*What is expected*: Repeat back every line of the data, exactly.

-----

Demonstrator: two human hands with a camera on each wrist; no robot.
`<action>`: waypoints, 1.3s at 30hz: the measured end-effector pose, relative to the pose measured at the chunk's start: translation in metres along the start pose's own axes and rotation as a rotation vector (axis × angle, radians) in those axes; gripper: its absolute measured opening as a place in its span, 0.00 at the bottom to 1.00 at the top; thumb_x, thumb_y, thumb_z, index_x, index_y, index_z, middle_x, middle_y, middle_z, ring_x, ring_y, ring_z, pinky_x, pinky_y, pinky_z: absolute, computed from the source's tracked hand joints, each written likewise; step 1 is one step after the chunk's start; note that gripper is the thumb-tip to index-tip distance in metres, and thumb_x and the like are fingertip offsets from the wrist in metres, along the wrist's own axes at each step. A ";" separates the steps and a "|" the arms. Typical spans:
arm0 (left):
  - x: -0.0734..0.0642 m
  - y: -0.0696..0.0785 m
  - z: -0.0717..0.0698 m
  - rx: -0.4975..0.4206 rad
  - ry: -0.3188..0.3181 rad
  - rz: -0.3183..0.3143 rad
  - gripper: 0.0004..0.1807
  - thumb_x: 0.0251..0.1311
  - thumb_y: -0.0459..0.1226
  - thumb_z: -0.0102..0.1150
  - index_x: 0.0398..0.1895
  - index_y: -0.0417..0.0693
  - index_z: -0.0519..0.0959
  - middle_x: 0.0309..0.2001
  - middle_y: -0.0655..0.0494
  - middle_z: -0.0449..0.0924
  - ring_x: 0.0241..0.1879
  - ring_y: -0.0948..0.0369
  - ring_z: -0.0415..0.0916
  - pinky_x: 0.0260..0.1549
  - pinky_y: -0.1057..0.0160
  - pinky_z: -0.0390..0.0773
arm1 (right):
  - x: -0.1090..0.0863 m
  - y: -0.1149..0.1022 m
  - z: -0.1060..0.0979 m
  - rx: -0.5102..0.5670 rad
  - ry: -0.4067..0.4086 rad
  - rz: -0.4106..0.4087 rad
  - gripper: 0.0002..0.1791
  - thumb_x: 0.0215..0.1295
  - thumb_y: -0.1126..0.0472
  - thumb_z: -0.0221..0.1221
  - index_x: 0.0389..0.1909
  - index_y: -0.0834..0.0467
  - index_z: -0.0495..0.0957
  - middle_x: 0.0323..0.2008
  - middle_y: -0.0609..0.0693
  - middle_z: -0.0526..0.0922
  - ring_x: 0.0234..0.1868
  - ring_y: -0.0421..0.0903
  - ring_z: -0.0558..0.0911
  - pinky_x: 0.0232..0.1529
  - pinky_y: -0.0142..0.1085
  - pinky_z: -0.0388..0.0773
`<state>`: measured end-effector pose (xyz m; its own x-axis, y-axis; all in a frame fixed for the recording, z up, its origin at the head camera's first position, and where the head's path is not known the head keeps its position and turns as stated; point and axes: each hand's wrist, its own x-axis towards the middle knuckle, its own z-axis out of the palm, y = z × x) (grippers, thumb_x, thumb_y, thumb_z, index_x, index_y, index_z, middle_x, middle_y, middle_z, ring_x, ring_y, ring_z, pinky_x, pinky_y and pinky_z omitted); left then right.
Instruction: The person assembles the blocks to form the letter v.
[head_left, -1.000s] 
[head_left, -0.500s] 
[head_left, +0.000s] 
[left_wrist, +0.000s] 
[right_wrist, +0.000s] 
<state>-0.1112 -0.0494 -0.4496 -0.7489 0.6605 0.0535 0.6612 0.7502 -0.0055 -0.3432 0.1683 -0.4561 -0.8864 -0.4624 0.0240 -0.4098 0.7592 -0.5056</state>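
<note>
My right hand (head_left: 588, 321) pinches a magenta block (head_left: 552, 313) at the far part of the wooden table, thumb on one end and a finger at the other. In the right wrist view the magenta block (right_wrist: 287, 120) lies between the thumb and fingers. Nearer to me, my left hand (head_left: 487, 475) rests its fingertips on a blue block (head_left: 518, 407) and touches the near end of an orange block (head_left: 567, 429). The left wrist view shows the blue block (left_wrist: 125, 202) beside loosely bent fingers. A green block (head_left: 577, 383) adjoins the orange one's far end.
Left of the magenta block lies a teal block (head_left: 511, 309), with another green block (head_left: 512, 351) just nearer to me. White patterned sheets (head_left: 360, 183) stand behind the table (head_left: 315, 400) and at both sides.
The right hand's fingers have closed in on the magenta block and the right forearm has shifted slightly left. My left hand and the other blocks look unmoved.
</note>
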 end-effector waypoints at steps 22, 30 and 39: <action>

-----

*Written solution*:
Demonstrator: two human hands with a camera on each wrist; no robot.
`<action>`: waypoints, 1.3s at 30hz: the measured end-effector pose, relative to the pose measured at the chunk's start: translation in metres along the start pose's own axes and rotation as a rotation vector (axis × angle, radians) in those axes; gripper: its absolute measured opening as a place in its span, 0.00 at the bottom to 1.00 at the top; thumb_x, thumb_y, thumb_z, index_x, index_y, index_z, middle_x, middle_y, middle_z, ring_x, ring_y, ring_z, pinky_x, pinky_y, pinky_z: absolute, computed from the source's tracked hand joints, each written likewise; step 1 is one step after the chunk's start; note that gripper is the thumb-tip to index-tip distance in metres, and thumb_x and the like are fingertip offsets from the wrist in metres, along the wrist's own axes at each step. A ";" separates the steps and a "|" the arms. Typical spans:
arm0 (left):
  - x: -0.0734..0.0642 m
  - y: -0.0696..0.0785 m
  - z: -0.0717..0.0698 m
  - rx: -0.4975..0.4206 rad
  - ry: -0.3188..0.3181 rad
  - rz: -0.3183..0.3143 rad
  - gripper: 0.0004..0.1807
  - thumb_x: 0.0251..0.1311
  - thumb_y: -0.0459..0.1226
  - thumb_z: -0.0102..0.1150
  - index_x: 0.0398..0.1895
  - index_y: -0.0417..0.0693
  - index_z: -0.0519..0.0959
  - middle_x: 0.0309..0.2001
  - middle_y: -0.0655..0.0494
  - middle_z: -0.0449..0.0924
  - ring_x: 0.0241..0.1879
  - ring_y: -0.0948..0.0369
  - ring_z: -0.0415..0.0916
  - pinky_x: 0.0260..0.1549
  - pinky_y: -0.1057..0.0160
  - pinky_z: -0.0390..0.0773
arm1 (right):
  - x: -0.1090..0.0863 m
  - y: -0.1149..0.1022 m
  - z: -0.1060..0.0979 m
  - rx: -0.5102..0.5670 rad
  - ry: -0.4067..0.4086 rad
  - rz: -0.4106..0.4087 rad
  - gripper: 0.0002..0.1791
  - thumb_x: 0.0215..0.1295
  - thumb_y: -0.1126..0.0472
  - thumb_z: -0.0221..0.1221
  - index_x: 0.0389..0.1909
  - index_y: -0.0834..0.0467
  - index_z: -0.0495..0.0957
  - middle_x: 0.0323..0.2008
  - middle_y: -0.0609..0.0693
  - middle_z: -0.0526..0.0922
  - ring_x: 0.0234..0.1868
  - ring_y: -0.0421..0.0903
  - ring_z: -0.0558..0.0911
  - pinky_x: 0.0232..0.1529
  - pinky_y: -0.0142..0.1085
  - pinky_z: -0.0388..0.0773
`<state>`: measured end-effector pose (xyz m; its own x-axis, y-axis; all in a frame fixed for the recording, z up, its origin at the head camera's first position, and where the head's path is not known the head keeps its position and turns as stated; point and axes: each hand's wrist, its own x-axis towards the middle knuckle, its own z-axis out of the palm, y = z × x) (grippers, thumb_x, thumb_y, thumb_z, index_x, index_y, index_z, middle_x, middle_y, middle_z, ring_x, ring_y, ring_z, pinky_x, pinky_y and pinky_z omitted); left then right.
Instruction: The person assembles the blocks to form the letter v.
[head_left, -1.000s] 
[head_left, -0.500s] 
[head_left, +0.000s] 
[left_wrist, +0.000s] 
[right_wrist, +0.000s] 
<state>-0.1112 -0.0494 -0.4496 -0.7489 0.6605 0.0535 0.6612 0.7502 -0.0055 -0.3432 0.1683 -0.4561 -0.8864 -0.4624 0.0240 -0.4098 0.7592 -0.5056</state>
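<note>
My right hand (head_left: 588, 321) pinches a magenta block (head_left: 552, 313) at the far part of the wooden table, thumb on one end and a finger at the other. In the right wrist view the magenta block (right_wrist: 287, 120) lies between the thumb and fingers. Nearer to me, my left hand (head_left: 487, 475) rests its fingertips on a blue block (head_left: 518, 407) and touches the near end of an orange block (head_left: 567, 429). The left wrist view shows the blue block (left_wrist: 125, 202) beside loosely bent fingers. A green block (head_left: 577, 383) adjoins the orange one's far end.
Left of the magenta block lies a teal block (head_left: 511, 309), with another green block (head_left: 512, 351) just nearer to me. White patterned sheets (head_left: 360, 183) stand behind the table (head_left: 315, 400) and at both sides.
The right hand's fingers have closed in on the magenta block and the right forearm has shifted slightly left. My left hand and the other blocks look unmoved.
</note>
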 end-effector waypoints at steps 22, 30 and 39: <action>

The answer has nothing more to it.